Coniferous forests investigation in southern Spain to reduce their vulnerability to climate change


 

Researchers attached to one of the ceiA3’s research group ‘Forest Ecology and Landscape Dynamics’ from University of Jaén, analyse different factors that modulate the vulnerability of forests to climate change. The objective is to generate intervention protocols and treatments, improving the adaptability of forests and reducing tree mortality as a result.

The researcher and head of the UJA group, José Antonio Carreira de la Fuente, explains that a certain tendency to climate vulnerability is being observed in forestry areas around world. «There are forest decay phenomena, with speed alterations at which the tree trunks thickening occurs, the height they reach, the decrease in their percentage of usual foliage or their resistance to drought, among other features , are linked to climate stress», says the expert. In this sense, Carreira de la Fuente stresses that the main purpose of the research is to have a deep knowledge about the processes and natural mechanisms involved in this vulnerability, known as change modulators, to correct this decay in time and prevent it to tree mortality.

Many of these modulating factors are related to forest masses structure. «Where there are diverse structures with different tree species, different sizes and distances between them, the competition relationships of trees to get light and water are more asymmetric so, the tendency to mortality is lower than in more uniform forests , where the trees are more or less the same age, height and distance between their trunks «, explains José A. Carreira.

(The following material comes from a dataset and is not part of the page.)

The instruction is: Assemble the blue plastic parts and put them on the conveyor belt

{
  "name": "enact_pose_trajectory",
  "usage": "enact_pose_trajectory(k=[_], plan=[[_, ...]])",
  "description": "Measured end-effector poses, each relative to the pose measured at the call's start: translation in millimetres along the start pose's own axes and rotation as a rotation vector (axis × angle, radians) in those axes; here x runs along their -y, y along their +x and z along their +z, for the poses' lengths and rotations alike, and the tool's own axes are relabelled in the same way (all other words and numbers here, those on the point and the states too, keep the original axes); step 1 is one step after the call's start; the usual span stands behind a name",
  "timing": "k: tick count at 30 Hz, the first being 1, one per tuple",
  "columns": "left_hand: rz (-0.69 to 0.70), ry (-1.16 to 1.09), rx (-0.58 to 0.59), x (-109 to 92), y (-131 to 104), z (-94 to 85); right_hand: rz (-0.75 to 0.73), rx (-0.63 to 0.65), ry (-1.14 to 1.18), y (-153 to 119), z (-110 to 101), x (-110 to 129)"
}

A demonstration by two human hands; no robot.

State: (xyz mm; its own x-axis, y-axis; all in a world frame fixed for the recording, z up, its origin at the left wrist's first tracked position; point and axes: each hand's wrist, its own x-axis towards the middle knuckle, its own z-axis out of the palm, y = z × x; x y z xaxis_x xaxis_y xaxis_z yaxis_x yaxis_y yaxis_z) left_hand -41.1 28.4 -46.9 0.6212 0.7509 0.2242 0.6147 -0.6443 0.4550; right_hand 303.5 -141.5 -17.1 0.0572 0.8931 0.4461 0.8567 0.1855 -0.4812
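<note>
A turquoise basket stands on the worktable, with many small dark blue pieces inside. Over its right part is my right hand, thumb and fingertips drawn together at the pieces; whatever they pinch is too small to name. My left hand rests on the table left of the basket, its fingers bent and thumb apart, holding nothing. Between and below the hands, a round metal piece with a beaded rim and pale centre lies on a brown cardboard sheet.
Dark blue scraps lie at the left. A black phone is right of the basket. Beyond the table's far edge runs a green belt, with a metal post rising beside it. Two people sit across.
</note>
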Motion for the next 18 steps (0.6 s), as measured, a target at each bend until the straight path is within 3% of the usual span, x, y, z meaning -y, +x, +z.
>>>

This research project is part of the Challenges Program of the Ministry of Economy, Industry and Competitiveness, and the collaboration of Pablo de Olavide University (Seville), the Pyrenean Institute of Ecology (Zaragoza) and various research centres in Switzerland, USA and United Kingdom, among other entities. Currently, forests in Southern Spain (Serranía de Ronda, Sierra Mágina, Sierra de Cazorla, Sierra de Baza) and diverse forest areas of North Africa, Turkey, Finland and Switzerland, among other locations, have been studied. The UJA researcher highlights that, although each forest has its own features, comparing results can acquire much more detailed knowledge about forests vulnerability to climate stress.

In Spain, from the 1950s, there was an abandonment of rural world in which the traditional forest management (livestock, non-industrial or massive tree felling …) was highly reduced. «There has not been a good policy planning in forest management, therefore it has appeared a strong tendency to densification of forest masses with closed structures, making increase climate vulnerability», explains the expert. This is in contrast with the forests situation analysed in Cordillera del Rif and Atlas (North of Africa), where traditional human practices persist so, symptoms of forest decay are not observed» Paradoxically, those forest areas in which stricter environmental conservation policies are applied, such as the South of Spain, forests become more vulnerable than in some areas where these measures are not applied and human intervention has persisted with less intensity», highlights the expert of the UJA.

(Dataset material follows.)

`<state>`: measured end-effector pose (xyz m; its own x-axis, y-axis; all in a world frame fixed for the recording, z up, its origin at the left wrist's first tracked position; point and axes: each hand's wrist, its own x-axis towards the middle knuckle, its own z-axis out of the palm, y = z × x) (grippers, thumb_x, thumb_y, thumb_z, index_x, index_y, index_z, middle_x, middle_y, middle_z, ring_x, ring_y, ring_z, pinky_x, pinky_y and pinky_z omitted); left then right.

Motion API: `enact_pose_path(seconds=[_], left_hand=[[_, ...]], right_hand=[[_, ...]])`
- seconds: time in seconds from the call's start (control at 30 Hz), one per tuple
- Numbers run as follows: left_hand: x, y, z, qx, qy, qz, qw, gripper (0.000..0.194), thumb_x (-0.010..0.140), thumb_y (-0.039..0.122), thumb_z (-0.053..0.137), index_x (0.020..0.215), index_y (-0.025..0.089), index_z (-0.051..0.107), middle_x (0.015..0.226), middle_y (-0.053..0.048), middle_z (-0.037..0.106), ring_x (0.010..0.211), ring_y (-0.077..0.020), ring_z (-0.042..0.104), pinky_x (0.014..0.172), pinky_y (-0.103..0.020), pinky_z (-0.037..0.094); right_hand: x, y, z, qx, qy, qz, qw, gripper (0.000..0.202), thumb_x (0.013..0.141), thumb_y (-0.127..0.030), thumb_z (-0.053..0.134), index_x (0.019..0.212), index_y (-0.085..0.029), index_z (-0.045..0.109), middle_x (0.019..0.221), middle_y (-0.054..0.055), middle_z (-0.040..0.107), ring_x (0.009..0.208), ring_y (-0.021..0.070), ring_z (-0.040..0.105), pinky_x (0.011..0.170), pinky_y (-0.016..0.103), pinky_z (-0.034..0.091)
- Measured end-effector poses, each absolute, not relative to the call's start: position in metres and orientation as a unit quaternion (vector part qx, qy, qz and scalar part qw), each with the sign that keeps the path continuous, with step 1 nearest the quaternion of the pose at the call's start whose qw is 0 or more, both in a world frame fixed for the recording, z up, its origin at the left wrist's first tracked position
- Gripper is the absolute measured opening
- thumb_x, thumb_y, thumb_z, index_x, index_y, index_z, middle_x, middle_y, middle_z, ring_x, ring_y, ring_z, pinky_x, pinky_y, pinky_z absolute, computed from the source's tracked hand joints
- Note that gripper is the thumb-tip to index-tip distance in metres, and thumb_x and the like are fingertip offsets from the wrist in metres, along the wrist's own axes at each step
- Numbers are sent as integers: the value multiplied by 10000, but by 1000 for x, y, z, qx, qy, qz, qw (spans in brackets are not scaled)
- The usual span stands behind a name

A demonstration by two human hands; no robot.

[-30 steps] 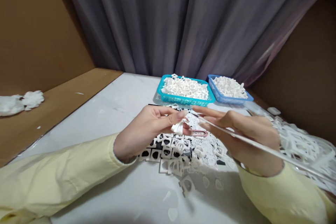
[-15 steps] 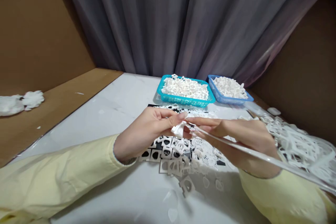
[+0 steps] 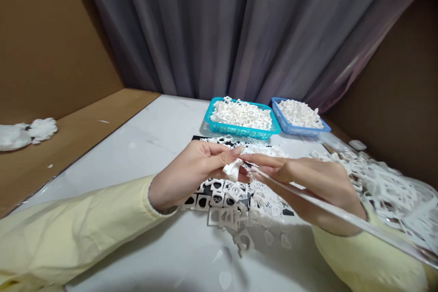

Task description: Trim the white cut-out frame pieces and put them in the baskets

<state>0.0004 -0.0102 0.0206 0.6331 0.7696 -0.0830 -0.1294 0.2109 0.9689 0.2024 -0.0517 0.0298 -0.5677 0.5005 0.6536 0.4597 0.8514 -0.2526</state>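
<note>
My left hand pinches a small folded white piece between thumb and fingers, near the middle of the view. Close to its right, my right hand has its fingers pressed around the end of a long white strip. The strip runs from the fingertips across the hand and forearm to the lower right. Both sets of fingertips nearly meet at the white piece. Beneath them lie many white cut-out pieces, partly over a dark surface. What lies between the fingertips is partly hidden.
A teal basket and a blue basket hold white pieces behind the hands. A tangled pile of white strips lies at the right. White fluffy material sits at the far left. A grey curtain hangs behind.
My right hand has shifted slightly, and the strip's right part sits a little lower. My left hand and the white piece have barely moved.
</note>
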Motion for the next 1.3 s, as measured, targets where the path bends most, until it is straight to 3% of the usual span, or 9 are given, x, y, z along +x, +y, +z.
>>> enact_pose_path(seconds=[0.2, 0.43, 0.63, 0.73, 0.93, 1.0, 1.13, 1.23, 1.3], left_hand=[[1, -10, 20, 538, 292, 315, 726, 245, 829, 328, 582, 888, 145, 734, 786, -68, 726, 711, -131, 638, 646, -204, 453], [0, -9, 18, 547, 286, 311, 723, 247, 847, 311, 561, 913, 141, 728, 807, -68, 730, 721, -126, 638, 677, -210, 464], [0, -7, 18, 546, 285, 320, 720, 214, 853, 260, 559, 904, 142, 729, 789, -51, 730, 721, -112, 633, 680, -191, 471], [-1, -6, 19, 536, 282, 323, 727, 227, 857, 261, 552, 893, 124, 729, 772, -60, 728, 702, -120, 635, 687, -209, 483], [-2, -5, 15, 537, 276, 311, 734, 222, 855, 251, 552, 885, 125, 732, 745, -56, 722, 678, -117, 632, 676, -207, 487], [-1, -5, 14, 544, 273, 301, 734, 222, 856, 249, 549, 891, 130, 733, 730, -50, 717, 671, -110, 627, 659, -195, 482], [-1, -7, 15, 562, 278, 300, 719, 221, 858, 249, 543, 903, 147, 734, 772, -54, 723, 712, -116, 638, 662, -192, 476], [-1, -8, 18, 588, 295, 303, 689, 224, 855, 268, 547, 921, 157, 731, 816, -64, 730, 774, -150, 658, 711, -227, 488], [-2, -9, 21, 599, 302, 309, 674, 229, 849, 298, 555, 901, 165, 734, 793, -52, 730, 775, -157, 665, 723, -236, 493]], right_hand=[[203, -54, 28, -282, -882, 2, 378, 181, 805, -51, 534, 695, -194, 525, 1032, 48, 694, 713, 118, 697, 476, 148, 510], [199, -56, 35, -293, -901, 0, 319, 155, 880, -72, 435, 831, -168, 546, 1119, 85, 655, 891, 76, 651, 722, 126, 530], [195, -51, 27, -301, -915, -94, 252, 255, 901, -118, 336, 868, -180, 581, 1166, 53, 624, 929, 131, 652, 746, 203, 548], [193, -50, 25, -294, -914, -120, 252, 259, 897, -116, 314, 871, -175, 565, 1219, 96, 593, 1071, 154, 600, 849, 225, 526], [185, -46, 14, -296, -898, -160, 284, 236, 896, -134, 307, 894, -179, 538, 1181, 110, 617, 1133, 163, 558, 927, 253, 502], [183, -42, 11, -303, -891, -154, 300, 249, 907, -144, 290, 898, -177, 536, 1127, 106, 649, 1082, 174, 596, 881, 264, 530], [186, -37, 9, -354, -890, -65, 278, 194, 910, -126, 372, 903, -219, 543, 1005, -9, 704, 709, 91, 698, 584, 149, 555], [192, -40, 11, -336, -848, -23, 408, 131, 845, -105, 527, 759, -204, 541, 1087, 21, 679, 769, 118, 703, 543, 140, 539], [197, -44, 16, -326, -819, 21, 472, 168, 798, -91, 600, 690, -200, 530, 1003, 40, 708, 845, 168, 697, 501, 155, 530]])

This situation is also seen in forest areas of Southern Africa, California, Chile or Australia that have had a short tradition of human activity so, after cessation or a decrease of this activity, their forests are becoming denser; Therefore, the competition, decay and tree mortality rate have increased as a result. » When disturbances are the same type and have a proper intensity, they help ecosystem balance» notes the researcher, who adds that fire, likewise, also plays an important role from an evolutionary point of view for forests balance in the Mediterranean region.

From this work, it has been launched experimental practices of different areas of Serranía de Ronda, aimed to reduce the level of trees competition to reach light, soil and water, and making them more resistant to drought. In this sense, this research project is based on an integrated perspective that takes into account both patterns related to the landscape and the structure of forests, as well as the molecular and genomic study of trees. The goal, in short, is to use this information to create intervention programs and protocols that forest administrations can implement in their action policies. In addition, the aim is to raise awareness among the population about the importance of understanding how forests interact with climate change, and the loss of fundamental ecosystem services (carbon sequestration, wood supply, hydrological regulation, etc.) that this may entail.

In the Andalusian forests situation, the UJA expert points out that these are characterized, comparatively on a global scale, by their great diversity, both in terms of landscape and species level, which is the result of the great variability of environmental conditions and ancestral uses of the territory that takes place in the southern part of the peninsula. On the other hand, the main weakness of these forest regions is that they are in a climatic transition area, which means that it is an area particularly vulnerable to nature climatic changes. Hence the importance of this type of research.